Pour répondre à Gilles Carrez sur les fonds d’épargne, je ne pense pas avoir jamais parlé d’un effet de ciseaux avant la loi de modernisation de l’économie de 2008 : c’est la décentralisation qui est le générateur de cet effet de ciseaux structurel.

S’agissant de Dexia, nous avons effectivement retenu des valeurs supérieures à 3 euros dans nos comptes : 5,9 pour les fonds d’épargne et 6 euros pour les comptes sociaux de la Caisse des dépôts. Mais les commissaires aux comptes ont accepté de considérer que le titre devrait retrouver de telles valeurs dans les années qui viennent. Nous les conservons donc, tout en étant très attentifs à l’avenir de Dexia.

M. Michel Bouvard. Cette année, Dexia apporte un résultat positif.

M. Augustin de Romanet. Notre exposition aux titres d’État s’élève, pour la section générale, à 2,7 milliards d’euros pour l’Espagne et 200 millions pour la Grèce – rien pour le Portugal ; pour la section des fonds d’épargne, à 4 milliards d’euros pour l’Espagne, 300 millions pour la Grèce et 200 millions pour le Portugal. J’insiste sur le fait que l’exposition a été ramenée, entre fin 2008 et fin 2009, de 2,9 milliards d’euros à 500 millions pour la Grèce et de 1,9 milliard à 200 millions pour le Portugal. Si l’on considère notre exposition globale par pays, elle est pour la section générale de 7,6 milliards d’euros, dont 5 pour les banques : 1,2 milliard pour l’Italie, 4,9 pour le Royaume-Uni, 1,4 pour le Portugal dont 1 milliard pour les banques et toujours 200 millions pour la Grèce. S’agissant des fonds d’épargne, 6,7 milliards d’euros pour l’Espagne, dont 2,7 pour les banques, 15 milliards pour l’Italie, 3,5 pour le Royaume-Uni, 1 milliard pour le Portugal, dont 0,8 pour les banques, et 400 millions pour la Grèce.

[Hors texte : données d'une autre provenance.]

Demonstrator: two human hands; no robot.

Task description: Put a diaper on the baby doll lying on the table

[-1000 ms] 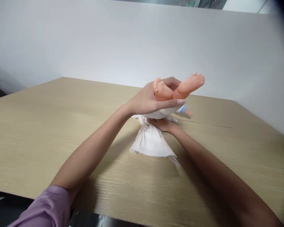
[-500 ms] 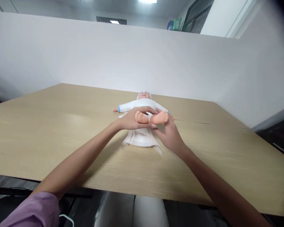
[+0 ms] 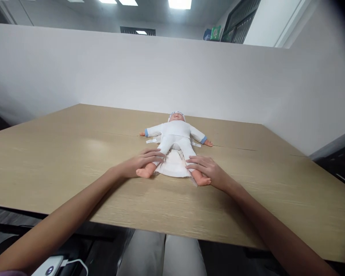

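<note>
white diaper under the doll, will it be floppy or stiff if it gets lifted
Probably floppy: the white diaper looks thin and soft-edged. It seems unlikely to roll, its front part lying spread on the table. It might drag if pulled, since the doll lies partly on it.

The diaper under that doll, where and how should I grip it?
Pinch the diaper at the middle of its near edge, probably best from your side of the table: that edge lies uncovered between the doll's parted legs, hips covering the far part.

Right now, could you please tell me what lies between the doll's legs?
The head view shows the white diaper between the legs.
</note>
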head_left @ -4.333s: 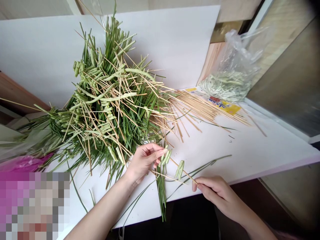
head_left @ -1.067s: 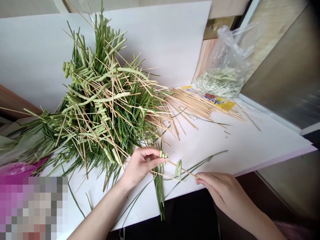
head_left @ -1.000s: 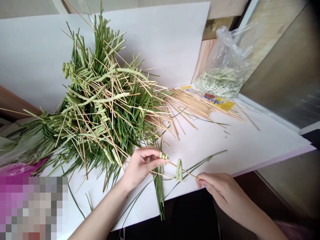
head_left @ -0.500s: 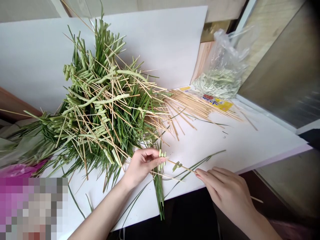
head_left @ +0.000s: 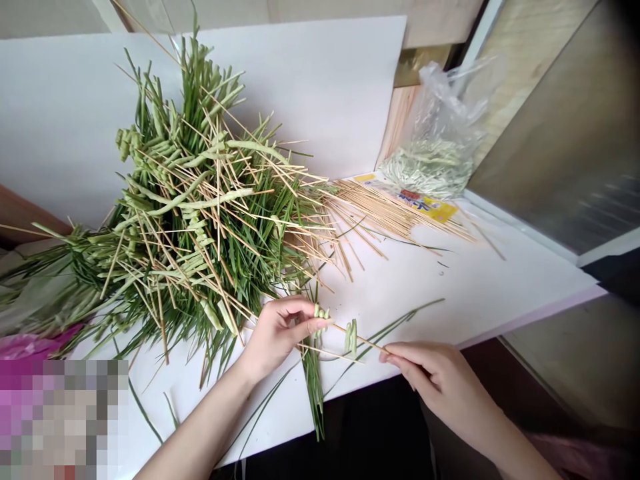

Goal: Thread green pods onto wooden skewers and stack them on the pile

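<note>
Above the table's front edge, my right hand [head_left: 437, 373] is closed round one end of a thin wooden skewer [head_left: 370, 343]. Short pale green bean pieces [head_left: 351, 337] are threaded on its middle, apart from both hands. My left hand [head_left: 275, 337] is closed, thumb and fingers pinching the skewer's other end where more bean pieces [head_left: 321, 311] sit. The fingers partly hide those pieces. Under the left hand, a small bunch of long green stalks [head_left: 313, 387] hangs over the table edge, with another skewer [head_left: 333, 353] lying beside it.
A large heap of green stalks, beans and skewers [head_left: 200, 213] covers the table's left. Loose skewers [head_left: 385, 210] lie fanned at the back, near a clear plastic bag [head_left: 433, 163] of green pieces. A pink bag [head_left: 35, 343] is at far left; a white board [head_left: 320, 93] stands behind.
The bean pieces mid-skewer have turned and now stand more upright. My right hand has rotated slightly and lowered a little. My left hand keeps its pinch; the whole view has shifted slightly.
</note>
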Demonstrator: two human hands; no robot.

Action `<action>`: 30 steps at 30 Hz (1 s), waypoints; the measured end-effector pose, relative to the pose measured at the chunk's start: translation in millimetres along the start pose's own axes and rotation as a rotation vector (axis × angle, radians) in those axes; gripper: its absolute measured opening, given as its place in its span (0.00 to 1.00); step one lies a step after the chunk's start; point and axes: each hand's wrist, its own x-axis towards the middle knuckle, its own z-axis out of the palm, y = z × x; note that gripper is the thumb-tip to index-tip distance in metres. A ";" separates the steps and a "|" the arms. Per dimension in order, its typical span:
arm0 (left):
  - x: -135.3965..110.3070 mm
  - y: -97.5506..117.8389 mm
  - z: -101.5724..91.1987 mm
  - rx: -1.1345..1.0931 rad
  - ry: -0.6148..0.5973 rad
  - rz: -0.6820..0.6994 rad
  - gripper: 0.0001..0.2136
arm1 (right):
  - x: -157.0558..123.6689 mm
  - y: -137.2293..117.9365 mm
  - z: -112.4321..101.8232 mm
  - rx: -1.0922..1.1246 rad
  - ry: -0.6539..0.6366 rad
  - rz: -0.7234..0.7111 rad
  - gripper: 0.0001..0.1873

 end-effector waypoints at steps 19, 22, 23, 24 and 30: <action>0.6 -2.7 -1.0 -0.088 -0.025 -0.107 0.15 | -0.1 0.0 2.6 0.049 -0.054 0.062 0.18; 0.4 -4.9 -0.1 -0.138 -0.013 -0.166 0.16 | 0.4 2.1 9.3 -0.165 0.165 -0.137 0.14; 0.4 -5.5 0.2 -0.156 -0.008 -0.182 0.17 | 0.5 2.5 10.9 -0.228 0.222 -0.192 0.13; 0.4 -6.0 0.4 -0.169 -0.003 -0.191 0.17 | 0.5 2.7 12.0 -0.274 0.258 -0.230 0.12; 0.4 -4.6 0.1 -0.156 0.000 -0.146 0.14 | -0.3 1.2 6.4 -0.018 0.031 -0.058 0.15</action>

S’agissant de La Poste enfin, les discussions se poursuivent sans qu’il soit encore possible d’en voir l’aboutissement, les premiers travaux de valorisations de l’État et de la Caisse des dépôts commençant.

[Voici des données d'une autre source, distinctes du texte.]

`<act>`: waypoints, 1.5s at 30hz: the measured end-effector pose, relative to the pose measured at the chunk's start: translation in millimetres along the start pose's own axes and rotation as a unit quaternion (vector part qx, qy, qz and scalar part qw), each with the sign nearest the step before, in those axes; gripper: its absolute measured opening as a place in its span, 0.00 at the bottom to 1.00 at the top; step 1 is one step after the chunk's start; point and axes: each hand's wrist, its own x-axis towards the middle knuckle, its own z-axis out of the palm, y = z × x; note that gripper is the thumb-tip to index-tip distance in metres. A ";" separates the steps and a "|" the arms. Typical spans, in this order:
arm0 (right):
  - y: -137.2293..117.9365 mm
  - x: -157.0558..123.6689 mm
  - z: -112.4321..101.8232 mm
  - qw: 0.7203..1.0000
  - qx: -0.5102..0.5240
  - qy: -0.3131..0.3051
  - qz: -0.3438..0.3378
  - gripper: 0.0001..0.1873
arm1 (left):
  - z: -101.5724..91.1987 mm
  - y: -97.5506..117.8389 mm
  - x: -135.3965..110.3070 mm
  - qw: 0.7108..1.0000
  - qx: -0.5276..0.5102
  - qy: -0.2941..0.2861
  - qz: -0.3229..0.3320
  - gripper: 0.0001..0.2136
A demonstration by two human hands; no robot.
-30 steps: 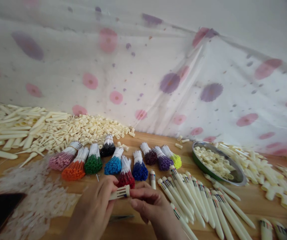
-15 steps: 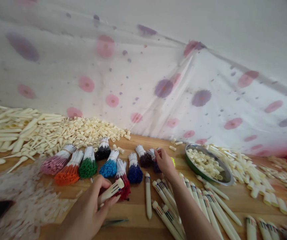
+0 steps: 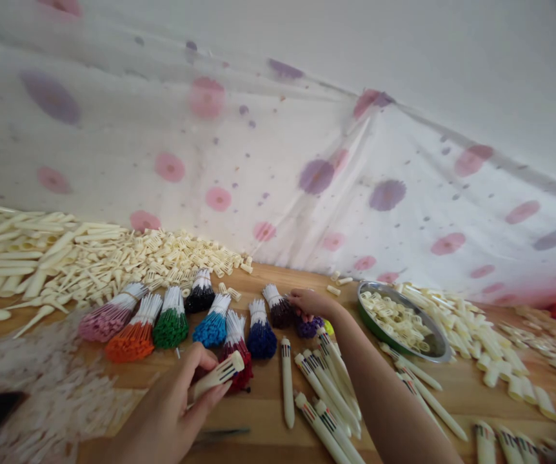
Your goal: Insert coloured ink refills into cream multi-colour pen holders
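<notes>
My left hand [image 3: 186, 399] is closed round a cream multicolour pen [image 3: 217, 377], tilted with its slotted end up to the right and dark and coloured pieces in the slots. Behind it a red refill bundle [image 3: 234, 338] is partly hidden. My right hand [image 3: 314, 304] reaches farther out, its fingers curled down between a dark brown refill bundle [image 3: 280, 310] and a purple refill bundle [image 3: 309, 327]. It covers the purple bundle's white ends. What the fingertips pinch is too small to make out.
Pink, orange, green [image 3: 170, 322], black, light blue and dark blue [image 3: 261, 338] bundles stand leftward. Several pens [image 3: 286, 383] lie at front and right. A metal bowl [image 3: 445, 348] holds small cream parts. Cream parts [image 3: 113, 258] are heaped back left, clear pieces [image 3: 60, 380] front left.
My right hand has shifted left from above the purple bundle toward the brown one, uncovering more purple tips and turning lower. My left hand keeps the pen in nearly the same place.
</notes>
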 end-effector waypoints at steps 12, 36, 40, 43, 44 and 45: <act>-15.7 -28.7 24.4 0.984 -0.084 0.154 -0.013 0.15 | 1.7 -0.6 1.0 1.000 -0.001 0.007 0.007 0.04; -15.7 -29.8 32.7 0.966 0.243 0.005 -0.090 0.14 | -1.0 1.4 1.5 1.000 0.001 0.010 0.005 0.03; -14.2 -52.7 44.3 0.951 0.266 0.059 -0.143 0.10 | 2.3 -4.0 1.5 1.000 -0.015 0.018 -0.002 0.02; -15.2 -82.6 51.5 0.944 0.260 0.098 -0.176 0.13 | 2.9 -10.7 2.3 0.999 -0.046 0.018 0.009 0.02; -15.8 -93.3 53.3 0.943 0.255 0.105 -0.188 0.13 | 2.2 -12.5 3.0 0.998 -0.053 0.021 0.013 0.02; -16.5 -103.3 54.6 0.941 0.250 0.111 -0.198 0.12 | 1.1 -13.9 3.8 0.998 -0.054 0.024 0.014 0.03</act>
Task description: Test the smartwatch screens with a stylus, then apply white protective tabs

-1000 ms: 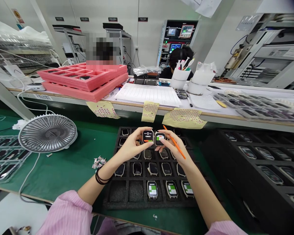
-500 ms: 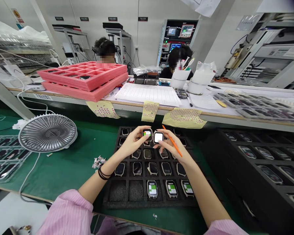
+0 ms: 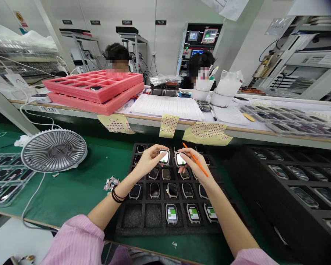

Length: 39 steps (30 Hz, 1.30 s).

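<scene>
My left hand (image 3: pixel 148 161) pinches a square smartwatch (image 3: pixel 164 156) with a lit white and green screen above a black foam tray (image 3: pixel 168 230). My right hand (image 3: pixel 192 164) holds a second smartwatch (image 3: pixel 181 159) by its edges, with an orange stylus (image 3: pixel 195 161) lying between its fingers. The two watches are close together but apart. Below them, several watches sit in the tray's square cells (image 3: pixel 154 190), and some show green labels (image 3: pixel 171 214). My hands hide the tray's top middle cells.
A desk fan (image 3: pixel 54 151) and clear trays of watches (image 3: pixel 5 176) stand left on the green mat. A black tray of watches (image 3: pixel 295 191) lies right. Perforated yellow sheets (image 3: pixel 206 133) hang from the shelf edge, which holds pink foam trays (image 3: pixel 93 88). Co-workers sit beyond.
Both watches have turned slightly in my fingers, and both screens now show white and green. The left watch has moved a little lower, and the stylus has tilted with my right hand.
</scene>
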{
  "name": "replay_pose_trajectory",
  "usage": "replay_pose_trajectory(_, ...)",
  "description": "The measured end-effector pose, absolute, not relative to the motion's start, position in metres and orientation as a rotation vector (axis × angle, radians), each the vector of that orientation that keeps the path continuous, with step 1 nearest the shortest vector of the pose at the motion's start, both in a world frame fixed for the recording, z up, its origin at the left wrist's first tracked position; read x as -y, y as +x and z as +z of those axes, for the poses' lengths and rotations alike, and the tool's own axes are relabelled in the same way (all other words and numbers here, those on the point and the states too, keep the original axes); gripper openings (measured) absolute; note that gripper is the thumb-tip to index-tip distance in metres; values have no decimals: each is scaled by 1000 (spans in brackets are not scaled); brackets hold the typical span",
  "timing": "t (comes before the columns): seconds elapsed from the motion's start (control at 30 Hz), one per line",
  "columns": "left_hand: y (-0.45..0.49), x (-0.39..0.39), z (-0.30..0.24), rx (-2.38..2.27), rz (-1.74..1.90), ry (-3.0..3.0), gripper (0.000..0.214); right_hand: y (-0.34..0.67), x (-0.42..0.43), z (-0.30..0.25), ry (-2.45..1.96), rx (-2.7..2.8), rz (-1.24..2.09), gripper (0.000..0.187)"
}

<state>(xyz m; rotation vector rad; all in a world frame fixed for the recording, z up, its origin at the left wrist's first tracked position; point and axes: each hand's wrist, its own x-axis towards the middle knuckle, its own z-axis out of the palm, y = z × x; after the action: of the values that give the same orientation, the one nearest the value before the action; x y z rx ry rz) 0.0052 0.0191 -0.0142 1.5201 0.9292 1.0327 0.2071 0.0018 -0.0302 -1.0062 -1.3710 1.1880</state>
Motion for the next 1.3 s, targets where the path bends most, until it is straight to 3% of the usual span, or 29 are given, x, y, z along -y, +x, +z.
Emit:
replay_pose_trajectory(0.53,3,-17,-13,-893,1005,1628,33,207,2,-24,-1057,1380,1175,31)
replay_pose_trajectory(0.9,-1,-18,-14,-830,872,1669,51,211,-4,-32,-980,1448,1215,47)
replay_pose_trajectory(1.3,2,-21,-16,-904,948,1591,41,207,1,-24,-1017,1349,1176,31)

M. Alain Rodet. Des inquiétudes se font entendre sur le fait que la Caisse des dépôts aurait tendance à distendre ses liens avec la SNI, grand propriétaire immobilier qui a besoin de beaucoup de fonds propres. Qu’y répondez-vous ? Ensuite, je suis heureux que l’ancien directeur général de Transdev prenne les mêmes fonctions à la tête de Transdev-Veolia, mais il approche de la retraite. Qu’en sera-t-il par la suite ?

M. Richard Dell’Agnola. Merci au président et au directeur général pour la qualité de leur exposé, et notamment pour la vision macro-économique mondiale dont nous a fait part M. de Romanet.

La Caisse des dépôts aurait donc financé 106 000 nouveaux logements sociaux. C’est son rôle central. Mais, si tous les établissements bancaires peuvent distribuer le livret A depuis le 1er janvier 2009, la collecte est passée de 18,3 milliards d’euros en 2008 à 16,5 en 2009. La rémunération, ramenée de 4 à 1,25 %, a sans doute joué, mais quelle est votre analyse sur la question et quelles sont les perspectives de collecte pour 2011 et 2012 ?

M. Pascal Terrasse. Que pensez-vous de l’amendement présenté voilà quelques jours à l’Assemblée visant à réduire la participation de 33 % de la Caisse des dépôts dans la Compagnie nationale du Rhône – CNR – ? Faut-il rappeler qu’elle a perçu 211 millions de dividendes ? Le Rhône, ainsi que le rappelaient aussi bien le général de Gaulle qu’Édouard Herriot, appartient à la nation. Il doit rester à la nation.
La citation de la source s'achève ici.